§ **Work request**: The answer must consist only of the lines in the records below from the line with "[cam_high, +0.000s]" to the line with "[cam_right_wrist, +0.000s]", both included, copied word for word with every picture left out.

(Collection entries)
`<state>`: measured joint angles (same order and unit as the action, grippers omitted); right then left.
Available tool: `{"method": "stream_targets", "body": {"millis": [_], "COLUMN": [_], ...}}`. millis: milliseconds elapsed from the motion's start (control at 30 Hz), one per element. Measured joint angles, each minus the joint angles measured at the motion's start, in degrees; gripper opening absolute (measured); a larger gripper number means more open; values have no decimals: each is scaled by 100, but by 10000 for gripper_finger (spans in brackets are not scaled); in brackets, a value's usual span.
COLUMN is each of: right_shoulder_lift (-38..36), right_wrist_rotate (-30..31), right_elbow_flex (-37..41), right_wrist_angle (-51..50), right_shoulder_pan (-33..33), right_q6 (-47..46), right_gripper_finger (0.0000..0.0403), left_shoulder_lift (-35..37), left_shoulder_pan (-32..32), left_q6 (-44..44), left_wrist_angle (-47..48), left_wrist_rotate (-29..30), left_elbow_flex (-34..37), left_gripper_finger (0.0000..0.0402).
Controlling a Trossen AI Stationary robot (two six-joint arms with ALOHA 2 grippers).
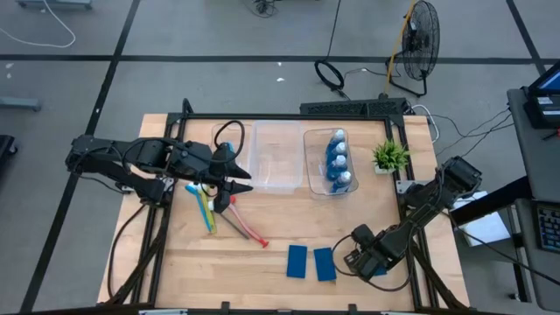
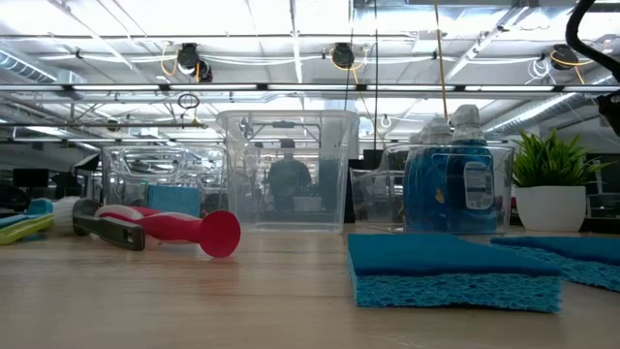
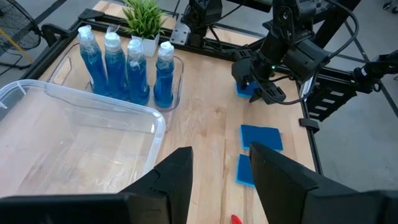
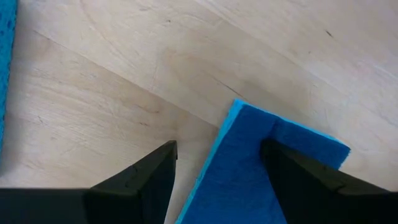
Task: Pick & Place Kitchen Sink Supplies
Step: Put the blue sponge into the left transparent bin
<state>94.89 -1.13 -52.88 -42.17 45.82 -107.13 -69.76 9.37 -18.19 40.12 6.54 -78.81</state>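
The right end effector (image 4: 217,165) hangs low over a blue sponge (image 4: 273,168), its fingers spread, one on each side of the sponge's near corner, seemingly not yet pinching. If it closes this far off-centre the flat sponge could pivot or slip free; a push down might only skid it along the wooden surface (image 1: 262,271). Just beside this end effector lie two more sponges (image 1: 311,262). Well beyond it, four bottles (image 1: 338,161) stand in a clear bin (image 1: 310,140), with the potted plant (image 1: 389,157) next to it. The left end effector (image 3: 221,168), also spread and empty, hovers above the brushes (image 1: 226,215), near an empty bin (image 1: 278,156).
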Motion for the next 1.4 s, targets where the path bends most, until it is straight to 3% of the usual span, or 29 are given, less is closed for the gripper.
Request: {"method": "stream_targets", "body": {"millis": [367,1033,1167,1400], "right_shoulder_lift": [-529,-470,-468,-466], "right_wrist_rotate": [-590,-656,-650,-651], "right_elbow_flex": [28,581,723,798], "right_wrist_angle": [-44,378,365,369], "right_shoulder_pan": [-204,-187,-137,-111], "right_q6": [-21,-165,-371,-449], "right_gripper_finger": [201,168,166,134], "left_shoulder_lift": [0,0,-86,-51], "left_shoulder_pan": [0,65,195,308], "left_q6": [17,507,689,612], "left_wrist_angle": [0,33,36,-645], "left_wrist_rotate": [1,16,299,397], "left_elbow_flex": [0,0,-2,770], "left_gripper_finger": [163,163,163,163]}}
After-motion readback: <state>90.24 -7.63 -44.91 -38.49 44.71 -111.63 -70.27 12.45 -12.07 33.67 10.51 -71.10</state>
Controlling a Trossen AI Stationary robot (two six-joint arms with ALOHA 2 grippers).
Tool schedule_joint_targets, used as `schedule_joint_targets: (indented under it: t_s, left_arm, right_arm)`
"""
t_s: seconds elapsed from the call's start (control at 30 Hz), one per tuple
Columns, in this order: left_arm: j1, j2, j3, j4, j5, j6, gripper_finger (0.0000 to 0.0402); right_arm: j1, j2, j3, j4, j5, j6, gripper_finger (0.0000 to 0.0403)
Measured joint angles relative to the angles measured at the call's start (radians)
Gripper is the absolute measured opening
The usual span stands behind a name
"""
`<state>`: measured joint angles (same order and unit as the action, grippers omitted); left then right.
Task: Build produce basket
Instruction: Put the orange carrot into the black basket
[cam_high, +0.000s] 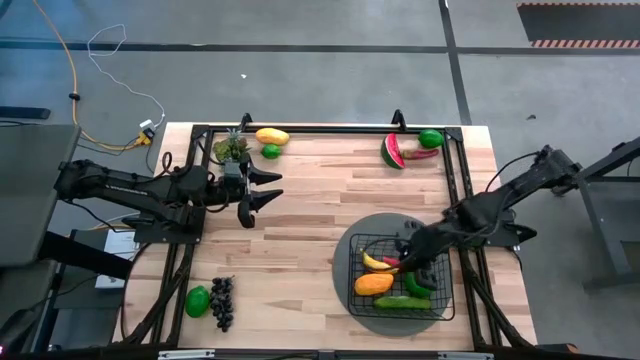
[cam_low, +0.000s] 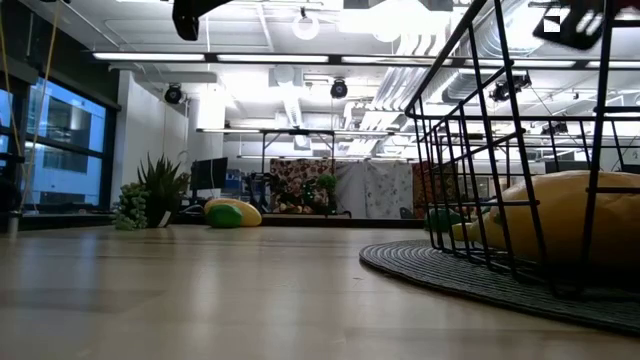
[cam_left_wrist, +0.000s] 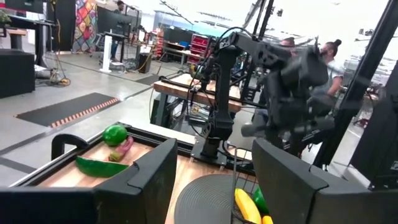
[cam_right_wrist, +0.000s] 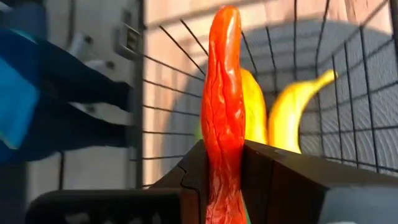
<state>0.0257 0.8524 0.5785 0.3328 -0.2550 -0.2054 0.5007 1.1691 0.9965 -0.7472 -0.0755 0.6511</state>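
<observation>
Clamping a red chili (cam_right_wrist: 222, 112) between its fingers, the right gripper (cam_high: 413, 262) hangs over the wire basket (cam_high: 440, 308) on the grey mat (cam_high: 345, 245), above a banana (cam_high: 376, 262), while the left gripper (cam_high: 266, 190) waits half open farther back.

In the low view the black wire-mesh basket (cam_low: 520, 150) runs off the right edge, and the yellow-orange toy fruit (cam_low: 570, 215) inside it is cut off there too, so its kind cannot be told. In the right wrist view the red toy chili (cam_right_wrist: 222, 118) is clamped between the right gripper (cam_right_wrist: 224, 186) fingers and its lower end leaves the picture; it hides part of the yellow banana (cam_right_wrist: 292, 106) behind. In the left wrist view, the people (cam_left_wrist: 326, 56) beyond the table are blurred.
</observation>
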Motion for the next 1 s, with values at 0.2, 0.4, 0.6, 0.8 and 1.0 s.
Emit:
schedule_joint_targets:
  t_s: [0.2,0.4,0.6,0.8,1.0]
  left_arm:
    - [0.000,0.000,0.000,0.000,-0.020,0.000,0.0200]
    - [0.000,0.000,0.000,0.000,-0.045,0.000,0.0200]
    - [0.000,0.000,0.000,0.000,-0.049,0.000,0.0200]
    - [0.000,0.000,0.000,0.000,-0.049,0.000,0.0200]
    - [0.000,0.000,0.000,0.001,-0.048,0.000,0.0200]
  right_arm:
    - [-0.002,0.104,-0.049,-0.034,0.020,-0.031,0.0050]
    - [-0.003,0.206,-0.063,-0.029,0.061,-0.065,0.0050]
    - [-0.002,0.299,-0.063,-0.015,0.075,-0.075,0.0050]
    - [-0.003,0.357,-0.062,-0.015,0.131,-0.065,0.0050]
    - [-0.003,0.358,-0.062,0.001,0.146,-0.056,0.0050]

§ **Solution to this task**:
[cam_high, +0.000s] 
[cam_low, +0.000s] 
[cam_left_wrist, +0.000s] 
[cam_right_wrist, +0.000s] 

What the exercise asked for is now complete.